0

I am running a job where I combine wikidaa and wikipedia pageviews and I am using a small google cluster of two to three nodes. My problem is that most of the times one node is totally idle although I have tried to increase the parallelism by partitioning the data in many partitions prior to starting the job. In addition I repartition the data depending on the parallelism parameter of Spark, but no matter what I try only one node is always in use.

My last effort was the following script which did not do much. It increased the performance of the working node but the idle node remained idle.

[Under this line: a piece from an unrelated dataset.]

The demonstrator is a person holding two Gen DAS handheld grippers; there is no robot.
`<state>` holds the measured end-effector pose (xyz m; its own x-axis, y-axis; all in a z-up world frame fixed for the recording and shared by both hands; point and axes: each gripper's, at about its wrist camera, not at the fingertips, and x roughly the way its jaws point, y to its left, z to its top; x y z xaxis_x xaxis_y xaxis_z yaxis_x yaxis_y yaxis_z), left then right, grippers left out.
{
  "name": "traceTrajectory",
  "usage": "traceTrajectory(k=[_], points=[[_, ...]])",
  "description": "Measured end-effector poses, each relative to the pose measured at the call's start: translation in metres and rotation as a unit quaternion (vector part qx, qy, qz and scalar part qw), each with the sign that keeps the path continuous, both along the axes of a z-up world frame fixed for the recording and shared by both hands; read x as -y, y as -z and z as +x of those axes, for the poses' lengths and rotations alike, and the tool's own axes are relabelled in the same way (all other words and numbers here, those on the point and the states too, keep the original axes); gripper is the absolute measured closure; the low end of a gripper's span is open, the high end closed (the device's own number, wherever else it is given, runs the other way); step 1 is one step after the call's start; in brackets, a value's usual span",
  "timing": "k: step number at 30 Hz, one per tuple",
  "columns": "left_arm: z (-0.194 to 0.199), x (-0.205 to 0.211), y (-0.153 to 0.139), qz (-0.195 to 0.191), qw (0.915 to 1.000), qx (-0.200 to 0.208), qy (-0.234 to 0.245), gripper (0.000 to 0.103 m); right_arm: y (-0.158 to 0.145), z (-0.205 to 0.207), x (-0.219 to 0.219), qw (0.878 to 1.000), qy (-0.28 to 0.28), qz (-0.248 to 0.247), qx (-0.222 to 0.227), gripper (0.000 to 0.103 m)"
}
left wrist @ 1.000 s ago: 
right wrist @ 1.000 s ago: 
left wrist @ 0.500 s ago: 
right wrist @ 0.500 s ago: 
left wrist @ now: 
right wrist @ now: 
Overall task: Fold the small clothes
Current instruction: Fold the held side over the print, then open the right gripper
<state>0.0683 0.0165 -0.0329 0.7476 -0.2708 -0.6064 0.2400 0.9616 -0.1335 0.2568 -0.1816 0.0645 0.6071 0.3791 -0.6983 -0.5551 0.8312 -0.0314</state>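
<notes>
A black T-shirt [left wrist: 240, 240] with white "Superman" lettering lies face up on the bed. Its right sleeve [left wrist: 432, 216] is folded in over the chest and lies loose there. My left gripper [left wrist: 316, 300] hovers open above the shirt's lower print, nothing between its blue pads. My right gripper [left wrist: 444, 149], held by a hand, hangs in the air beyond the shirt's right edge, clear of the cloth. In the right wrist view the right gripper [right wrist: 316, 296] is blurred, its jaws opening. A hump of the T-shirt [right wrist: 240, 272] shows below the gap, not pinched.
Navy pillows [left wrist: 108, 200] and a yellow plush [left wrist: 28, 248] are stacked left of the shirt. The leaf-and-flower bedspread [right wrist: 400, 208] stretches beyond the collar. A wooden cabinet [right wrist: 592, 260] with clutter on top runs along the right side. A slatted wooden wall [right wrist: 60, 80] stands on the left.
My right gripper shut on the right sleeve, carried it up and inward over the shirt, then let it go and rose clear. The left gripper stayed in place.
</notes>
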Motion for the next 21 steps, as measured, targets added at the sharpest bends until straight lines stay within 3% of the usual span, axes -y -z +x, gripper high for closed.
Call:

The script I use to run the job is the following:

 gcloud dataproc clusters create mycluster \
 --zone europe-west1-b \
 --master-machine-type n1-standard-8 \
 --master-boot-disk-size 500 \
 --num-workers 2 \
 --worker-machine-type n1-standard-16 \
 --worker-boot-disk-size 500 \
 --scopes 'https://www.googleapis.com/auth/cloud-platform' \
 --project myproject


gcloud dataproc jobs submit spark --cluster mycluster \
--class Main \
--properties \
spark.driver.memory=38g,\
spark.driver.maxResultSize=1g,\
spark.executor.memory=45g,\
spark.driver.cores=4,\
spark.executor.cores=16,\
spark.dynamicAllocation.enabled=true,\
spark.shuffle.service.enabled=true,\
spark.dynamicAllocation.minExecutors=32,\
spark.executor.heartbeatInterval=36000s,\
spark.network.timeout=86000s,\
spark.default.parallelism=1000,\
spark.driver.extraJavaOptions=-XX:+UseConcMarkSweepGC,\
spark.executor.extraJavaOptions=-XX:+UseConcMarkSweepGC \
--files /path/to/file/properties.properties \
--jars myjar.jar 
customArg1=value1
flagA=false 
flagB=true 
orestis
  • 932
  • 2
  • 9
  • 23

2 Answers2

2

One node is remaining idle, because it is running the YARN AppMaster, and doesn't have enough room left for an executor.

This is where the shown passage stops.